# Word-2003-Element (Bild) nicht mitdrucken



## tobmir (9. Mai 2006)

Hallo,

ich habe ein Formular eingescannt dass ich als Vorlage nutzen möchte um die nächsten nicht per Hand ausfüllen zu müssen.
Hierzu habe ich das Bild zurechtgeschnitten und den Seitenrändern angepasst. Jetzt habe ich Textfelder über die auszufüllnen Flächen gelegt.

Meine Frage ist nun: Wie kann ich beim Ausdruck des Blattes Word so einstellen, dass das Bild, das ich als orientierungshilfe nehme, nicht mitgedruckt wird, da es auf vorgedrucktem Papier gedruckt wird?

MfG,
tobmir


----------



## Leola13 (9. Mai 2006)

Hai,

unter Extras - Optionen - Ansicht könntest du ein Häkchen bei Platzhalter für Grafiken machen.

Ich bin aber der meiner, das es möglich ist in den Druckoptionen einzustellen, daß Grafiken nicht gedruckt werden.

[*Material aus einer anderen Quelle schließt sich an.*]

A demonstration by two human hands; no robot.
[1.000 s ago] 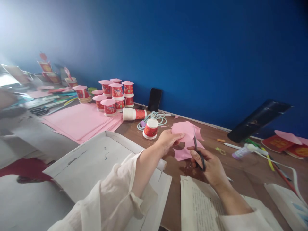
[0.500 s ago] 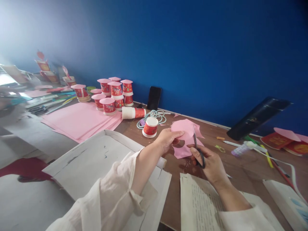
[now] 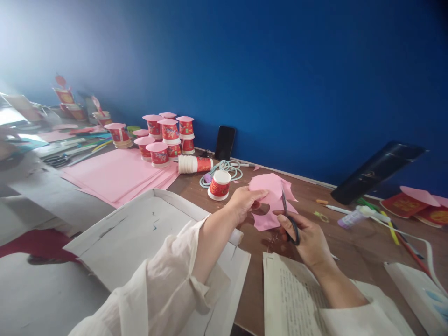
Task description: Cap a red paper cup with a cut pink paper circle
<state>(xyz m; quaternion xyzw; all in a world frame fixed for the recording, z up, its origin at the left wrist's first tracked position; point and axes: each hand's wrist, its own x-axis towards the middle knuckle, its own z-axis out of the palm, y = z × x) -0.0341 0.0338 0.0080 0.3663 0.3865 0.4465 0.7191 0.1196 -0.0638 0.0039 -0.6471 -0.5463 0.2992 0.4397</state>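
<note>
My left hand (image 3: 245, 203) pinches a piece of pink paper (image 3: 268, 186) by its left side, thumb on top. The paper has a rounded upper left edge, a jagged right side and a cut-out lower part. In my right hand (image 3: 308, 238) is a pair of scissors (image 3: 292, 225) with black handles, my fingers around the loops. Its blades point up and away from me, against the paper's right part. An upside-down red paper cup (image 3: 219, 187) with a white base stands left of the paper. Some of the blades is hidden by the paper.
Pink sheets (image 3: 115, 172) lie at the left, with red cups topped by pink discs (image 3: 157, 156) behind them. A phone (image 3: 225, 142) and a black bottle (image 3: 378, 172) lean on the blue wall. Near me lie a printed booklet (image 3: 290, 294) and a white box lid (image 3: 140, 233).
Hands, paper and scissors stay almost in the same place. The whole view has shifted very slightly.
</note>
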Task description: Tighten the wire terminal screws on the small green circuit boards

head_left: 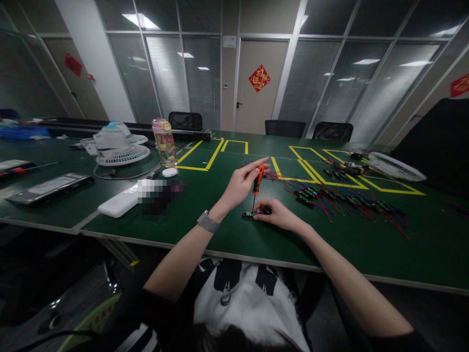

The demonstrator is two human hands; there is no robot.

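Note:
My left hand [242, 182], with a watch [207, 221] on its wrist, is closed on the orange and black handle of a screwdriver [258, 181]. The screwdriver stands nearly upright, its shaft pointing down at a small green circuit board [248, 214]. Low over the table, my right hand [275, 214] pinches the board from the right, its fingertips close to the shaft. Whether the tip sits in a screw is too small to tell. To the right lie several similar boards [351, 199] with red and blue wires.
Yellow tape outlines [208, 164] mark the green table [220, 230]. On the left are a white fan [120, 146], a pink-lidded bottle [164, 142], a white power bank [122, 198] and a hard drive [51, 188]. Another fan part [395, 166] lies on the right.

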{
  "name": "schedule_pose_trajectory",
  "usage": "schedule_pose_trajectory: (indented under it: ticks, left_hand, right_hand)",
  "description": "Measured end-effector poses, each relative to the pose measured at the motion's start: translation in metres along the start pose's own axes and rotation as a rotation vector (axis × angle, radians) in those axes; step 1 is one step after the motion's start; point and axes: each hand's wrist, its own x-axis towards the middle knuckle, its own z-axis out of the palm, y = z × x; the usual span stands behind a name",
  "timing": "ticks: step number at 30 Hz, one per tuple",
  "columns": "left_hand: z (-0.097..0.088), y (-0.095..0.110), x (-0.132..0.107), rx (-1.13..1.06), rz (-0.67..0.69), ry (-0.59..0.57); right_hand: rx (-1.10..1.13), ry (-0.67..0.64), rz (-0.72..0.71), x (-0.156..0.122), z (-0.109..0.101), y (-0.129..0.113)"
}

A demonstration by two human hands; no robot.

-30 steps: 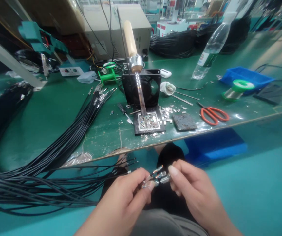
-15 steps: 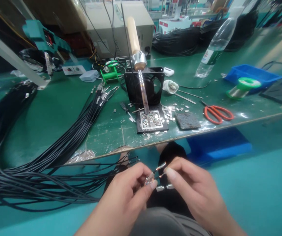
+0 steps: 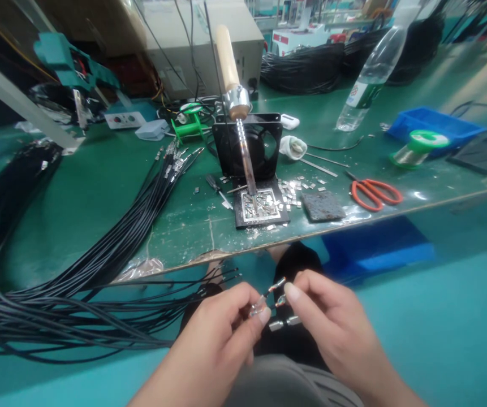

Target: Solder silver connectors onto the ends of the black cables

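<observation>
My left hand (image 3: pixel 222 333) is closed in a pinch on a black cable near its split end. Two short leads stick out from its fingers toward the right, with bits of bare copper showing. The upper lead ends in a silver metal terminal (image 3: pixel 278 284). At the lower lead, my right hand (image 3: pixel 336 322) has thumb and forefinger closed around a small shiny terminal (image 3: pixel 281 301), partly hidden by the fingertips. Just below the hands are more silver connector pieces (image 3: pixel 284 323) against the dark clothing.
A wooden-handled soldering iron (image 3: pixel 245 147) points down at a tray of metal bits (image 3: pixel 279 212) before a black fan (image 3: pixel 271 147). Orange-handled scissors (image 3: pixel 374 195), a solder spool (image 3: pixel 417 150) and a bottle (image 3: pixel 364 85) stand right. Bundled black cables (image 3: pixel 137 226) hang over the left edge.
The right fingertips have shifted slightly, and more of the shiny terminal at the lower lead now shows. The left hand stays almost in place. The whole view has moved a little.
</observation>
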Motion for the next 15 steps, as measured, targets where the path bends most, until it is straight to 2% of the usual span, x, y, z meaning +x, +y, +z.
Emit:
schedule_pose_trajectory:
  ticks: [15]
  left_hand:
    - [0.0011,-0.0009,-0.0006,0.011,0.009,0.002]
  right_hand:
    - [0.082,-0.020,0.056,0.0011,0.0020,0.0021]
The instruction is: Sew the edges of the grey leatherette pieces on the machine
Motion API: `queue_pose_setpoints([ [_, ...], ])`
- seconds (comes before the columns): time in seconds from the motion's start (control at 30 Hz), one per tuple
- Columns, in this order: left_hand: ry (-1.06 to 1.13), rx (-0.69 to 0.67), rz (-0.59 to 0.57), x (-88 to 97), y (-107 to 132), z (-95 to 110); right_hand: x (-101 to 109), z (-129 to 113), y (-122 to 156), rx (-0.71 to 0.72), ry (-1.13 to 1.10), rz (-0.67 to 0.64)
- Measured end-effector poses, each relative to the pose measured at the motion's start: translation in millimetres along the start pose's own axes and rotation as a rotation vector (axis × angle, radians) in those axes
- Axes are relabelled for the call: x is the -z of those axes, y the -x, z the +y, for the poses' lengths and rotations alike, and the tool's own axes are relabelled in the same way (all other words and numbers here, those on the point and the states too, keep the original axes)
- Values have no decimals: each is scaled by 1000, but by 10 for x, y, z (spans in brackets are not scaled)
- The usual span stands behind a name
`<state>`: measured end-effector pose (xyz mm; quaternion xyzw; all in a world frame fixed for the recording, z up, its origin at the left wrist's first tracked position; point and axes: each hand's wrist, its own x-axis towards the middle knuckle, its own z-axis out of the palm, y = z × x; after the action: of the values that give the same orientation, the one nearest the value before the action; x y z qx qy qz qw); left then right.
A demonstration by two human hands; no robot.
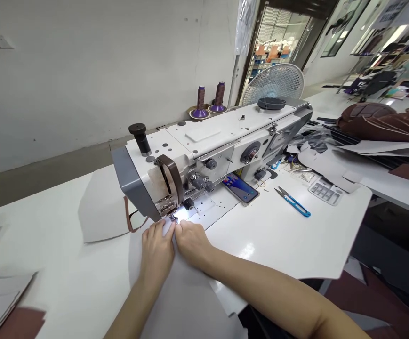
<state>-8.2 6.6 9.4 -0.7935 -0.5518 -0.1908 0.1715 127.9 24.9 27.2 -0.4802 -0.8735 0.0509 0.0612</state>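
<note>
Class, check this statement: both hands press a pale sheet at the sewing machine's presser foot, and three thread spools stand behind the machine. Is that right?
Not quite: only two thread spools stand behind the sewing machine, not three, as the head view shows. The left hand and right hand do press the pale sheet at the presser foot.
</note>
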Motion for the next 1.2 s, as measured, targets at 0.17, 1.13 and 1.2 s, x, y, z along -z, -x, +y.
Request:
queue_pose_setpoints([
  [0.17,-5,-6,1,-4,-4,0,-30,12,-4,17,8,10],
  [1.13,-90,-1,-71,91,-6,93,-2,3,-6,61,52,13],
  [1.2,-97,3,-77,89,-4,99,17,1,-8,48,41,3],
])
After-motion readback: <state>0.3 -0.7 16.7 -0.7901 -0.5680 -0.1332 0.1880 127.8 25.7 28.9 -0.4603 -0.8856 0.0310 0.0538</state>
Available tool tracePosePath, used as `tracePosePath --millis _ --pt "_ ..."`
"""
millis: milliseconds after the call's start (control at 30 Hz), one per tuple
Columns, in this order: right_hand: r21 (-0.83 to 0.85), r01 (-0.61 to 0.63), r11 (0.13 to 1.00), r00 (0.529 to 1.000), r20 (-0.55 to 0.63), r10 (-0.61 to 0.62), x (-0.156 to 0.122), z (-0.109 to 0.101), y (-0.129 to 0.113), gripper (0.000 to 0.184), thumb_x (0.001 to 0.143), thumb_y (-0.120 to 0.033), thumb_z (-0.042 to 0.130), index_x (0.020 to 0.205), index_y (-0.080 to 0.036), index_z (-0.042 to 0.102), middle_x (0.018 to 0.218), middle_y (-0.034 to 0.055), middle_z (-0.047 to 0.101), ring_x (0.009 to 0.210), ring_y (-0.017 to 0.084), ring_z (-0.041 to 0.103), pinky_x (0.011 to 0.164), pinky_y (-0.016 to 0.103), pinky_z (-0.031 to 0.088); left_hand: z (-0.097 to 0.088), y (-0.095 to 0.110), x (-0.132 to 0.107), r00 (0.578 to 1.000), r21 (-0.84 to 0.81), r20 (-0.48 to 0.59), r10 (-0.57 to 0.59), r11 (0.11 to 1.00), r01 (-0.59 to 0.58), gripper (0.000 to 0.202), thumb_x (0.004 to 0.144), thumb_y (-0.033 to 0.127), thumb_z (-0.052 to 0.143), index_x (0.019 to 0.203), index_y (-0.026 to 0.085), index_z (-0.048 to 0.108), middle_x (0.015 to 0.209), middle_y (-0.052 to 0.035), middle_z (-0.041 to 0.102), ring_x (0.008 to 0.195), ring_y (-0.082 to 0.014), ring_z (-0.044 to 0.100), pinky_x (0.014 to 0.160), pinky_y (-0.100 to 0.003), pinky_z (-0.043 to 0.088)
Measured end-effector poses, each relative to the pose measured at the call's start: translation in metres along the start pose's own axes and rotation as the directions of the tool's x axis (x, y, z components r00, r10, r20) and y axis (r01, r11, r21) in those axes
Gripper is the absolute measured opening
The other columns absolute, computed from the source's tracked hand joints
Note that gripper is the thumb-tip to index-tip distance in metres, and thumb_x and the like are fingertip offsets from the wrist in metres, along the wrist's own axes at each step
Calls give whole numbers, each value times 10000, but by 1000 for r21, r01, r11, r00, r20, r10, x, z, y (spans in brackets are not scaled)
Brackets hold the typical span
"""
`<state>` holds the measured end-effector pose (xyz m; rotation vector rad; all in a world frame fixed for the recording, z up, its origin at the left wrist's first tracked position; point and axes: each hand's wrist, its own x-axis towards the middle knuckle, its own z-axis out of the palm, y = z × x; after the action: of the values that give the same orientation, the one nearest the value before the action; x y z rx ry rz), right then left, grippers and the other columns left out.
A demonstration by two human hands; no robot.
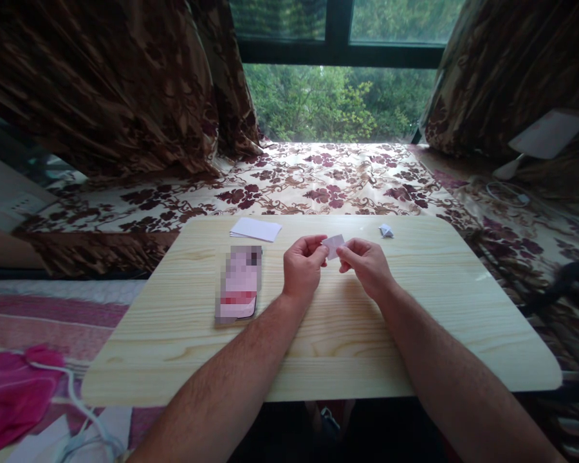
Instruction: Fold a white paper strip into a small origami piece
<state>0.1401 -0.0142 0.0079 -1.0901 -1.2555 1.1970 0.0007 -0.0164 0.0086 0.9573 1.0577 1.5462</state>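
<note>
A small white piece of paper [335, 244] is held up between my two hands, above the far half of the wooden table [347, 334]. My left hand [305, 263] pinches its left edge between thumb and fingers. On the other side, my right hand [364, 262] grips the right edge the same way. Faint crease lines seem to run across the paper. A small folded white paper piece [386, 230] lies beyond my right hand, near the table's far edge. To the left of my left hand rests a stack of white paper sheets [255, 229].
A pink phone [240, 283], partly blurred out, lies on the table left of my left forearm. Behind the table is a ledge with a floral cover [328, 180]. A white lamp [545, 135] stands at right; a white cable [72, 386] hangs at lower left.
</note>
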Motion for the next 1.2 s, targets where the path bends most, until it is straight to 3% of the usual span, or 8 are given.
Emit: tracePosePath --millis 467,633,767,900,1067,1200 --pt "10 13 1000 999 33 -13 0 -1 -1 298 771 -414 753 657 -181 607 602 -9 627 508 110 551 527 257 469 1 1 -2 1000 -35 -4 -15 999 15 264 674 236 757 917 145 708 626 13 632 528 -97 553 541 -243 463" --pt "-95 54 994 997 56 -49 -1 -6 -5 263 798 -369 719 652 -179 610 544 -17 604 494 106 519 506 250 420 -1 1 -2 998 -30 60 -32 999 34 290 748 358 743 950 151 721 633 7 617 532 -95 530 501 -230 435" --pt "-128 8 992 999 35 -3 0 -8 -6 262 774 -331 729 615 -176 591 515 -20 590 469 98 497 477 242 391 -2 -3 1 999 40 37 -9 999 8 280 743 398 755 867 149 732 587 14 590 476 -80 460 443 -221 368" --pt "-67 23 997 1000 -4 -24 1 -8 -7 231 771 -330 744 665 -172 615 529 -21 604 470 97 514 476 237 387 -2 -6 3 998 35 28 -60 998 59 210 719 347 758 768 153 692 533 18 567 456 -84 464 441 -218 358" --pt "3 77 997 992 -100 -76 4 -9 -6 245 789 -380 745 717 -171 638 502 -40 569 430 86 478 431 226 357 0 -2 -2 977 49 140 -160 987 154 144 689 260 738 737 152 655 587 9 594 462 -90 485 444 -227 384" --pt "10 58 998 994 -93 -57 6 -9 -4 262 763 -386 772 704 -160 654 500 -43 551 413 73 443 404 220 325 0 -2 -5 962 97 204 -183 981 166 202 722 286 725 630 157 601 532 24 524 460 -76 449 447 -216 357"
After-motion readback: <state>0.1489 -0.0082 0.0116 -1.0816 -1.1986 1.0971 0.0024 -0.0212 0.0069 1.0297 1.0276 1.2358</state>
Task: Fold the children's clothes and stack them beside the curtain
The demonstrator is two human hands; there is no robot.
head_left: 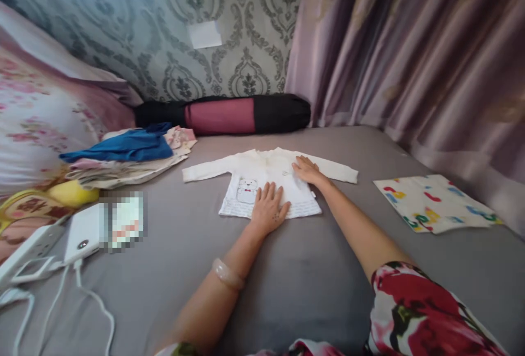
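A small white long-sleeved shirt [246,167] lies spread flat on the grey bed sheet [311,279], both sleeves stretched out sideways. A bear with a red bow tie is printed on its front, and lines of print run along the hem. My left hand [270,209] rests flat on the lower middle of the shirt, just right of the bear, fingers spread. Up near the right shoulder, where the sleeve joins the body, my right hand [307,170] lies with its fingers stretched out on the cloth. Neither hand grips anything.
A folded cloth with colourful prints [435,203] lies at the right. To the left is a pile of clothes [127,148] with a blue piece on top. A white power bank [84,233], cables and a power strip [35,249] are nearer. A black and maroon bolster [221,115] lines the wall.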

Vielleicht geht ja Konzeptausdruck. Habe ich jetzt nicht probiert.

Ciao Stefan


----------



## tobmir (9. Mai 2006)

Ja unter den Druckoptionen geht das, aber leider wird das Blatt dann weiß ausgedruckt.
Vielleicht hat es was damit zu tun, dass die Textfelder verschwinden wenn ich den Hintergrund entfernen will?

Textfelder sind als Vordergrund eingestellt, Bild als Hintergrund und nichts ist grupiert.


----------